Web scraping is an approach for extracting data from websites that don’t have an API. Web scraping code is inherently “brittle” (prone to breaking over time due to changes in the website content and structure), but it’s a flexible technique with a broad range of uses.
This tutorial will show you how to scrape websites with Ruby and the Watir gem. Watir is powered by Selenium, which means that unlike Mechanize you can use it to interact with JavaScript.
Getting started
Firstly, make sure you have the watir gem installed:
gem install watir
Then copy and paste the following short Ruby script:
require 'watir'
browser = Watir::Browser.new
browser.goto('http://stackoverflow.com/')
puts browser.title
browser.close
Run the script with a Ruby, and you should see the page title of the Stack Overflow website. This demonstrates the core of web scraping: navigating HTTP, and extracting data from HTML. Try changing the URL to a different website.
Extracting data
This next example extracts the title of the most recent post on the Rails blog:
require 'watir'
browser = Watir::Browser.new
browser.goto('http://weblog.rubyonrails.org/')
puts browser.element(css: 'article header h2').text.strip
browser.close
The #element method selects a single element based on the given selector or attributes. You can use the #elements method if you need to select multiple elements.
Watir also provides convenience methods for selecting elements based on tag names. For example, browser.h2
would select the first h2 element on the page, and browser.forms
would select all the form elements on the page.
Following links
This next example follows the "Random article" link on the Wikipedia main page:
require 'watir'
browser = Watir::Browser.new
browser.goto('http://en.wikipedia.org/wiki/Main_Page')
browser.link(text: 'Random article').click
browser.wait_until { browser.h1.text != 'Main Page' }
puts browser.url
browser.close
The #link convenience method is used to find the link based on its text.
The #click method fires the click event on the link element just as it would if you clicked it manually, and the browser #url method returns the address of the current page.
The Watir API is asynchronous and non-blocking in places, which means that you may need to explicitly test for the presence of elements before you interact with them.

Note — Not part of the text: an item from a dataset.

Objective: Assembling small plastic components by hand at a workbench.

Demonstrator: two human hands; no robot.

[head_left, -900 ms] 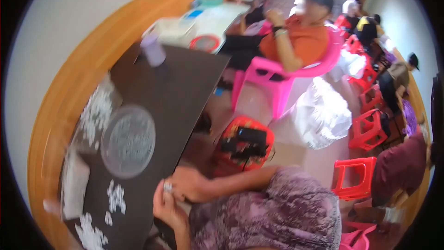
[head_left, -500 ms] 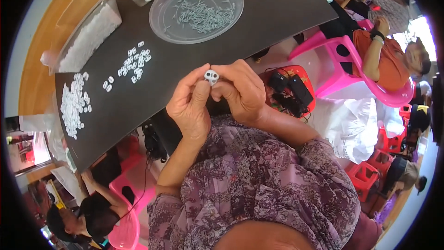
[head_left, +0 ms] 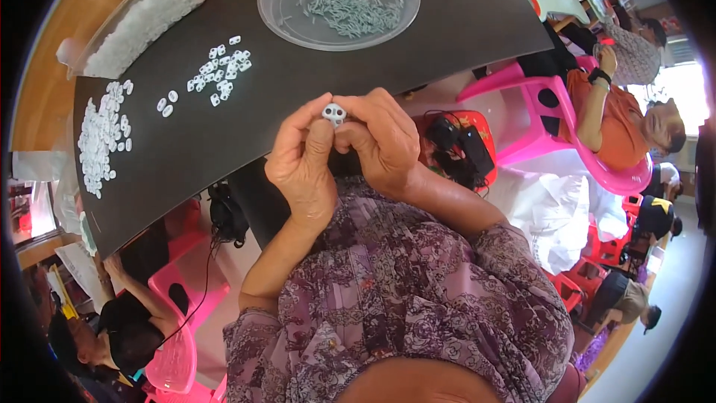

In this example the #wait_until method is used to wait until the page title has changed—without that line the address of the starting page will be printed out before the click event and load of the new page has time to complete. Try it!
Filling in a form
Next let’s look at an example of how to fill out a form, by writing a script to search the GOV.UK website for articles about passports:
require 'watir'
browser = Watir::Browser.new
browser.goto('https://www.gov.uk/')
browser.input(name: 'q').send_keys('passport', :return)
results = browser.element(id: 'js-results').wait_until(&:present?)
results.elements(css: 'li a').each do |element|
puts element.text.strip
end
browser.close
The #input method is used to find the text input for the query based on its name, and then the #send_keys method enters the given value into the input just as if we had been using a web browser directly. Then we submit the form and list out the top results.
Executing JavaScript
Watir can be used to execute JavaScript, which means you can interact with popup alert dialogs, search interfaces, text editors, simulate drag & drop, and much more.
For example, here’s how to detect which version of jQuery a website is using:
require 'watir'
browser = Watir::Browser.new
browser.goto('http://jquery.com/')
version = browser.execute_script('return jQuery.fn.jquery')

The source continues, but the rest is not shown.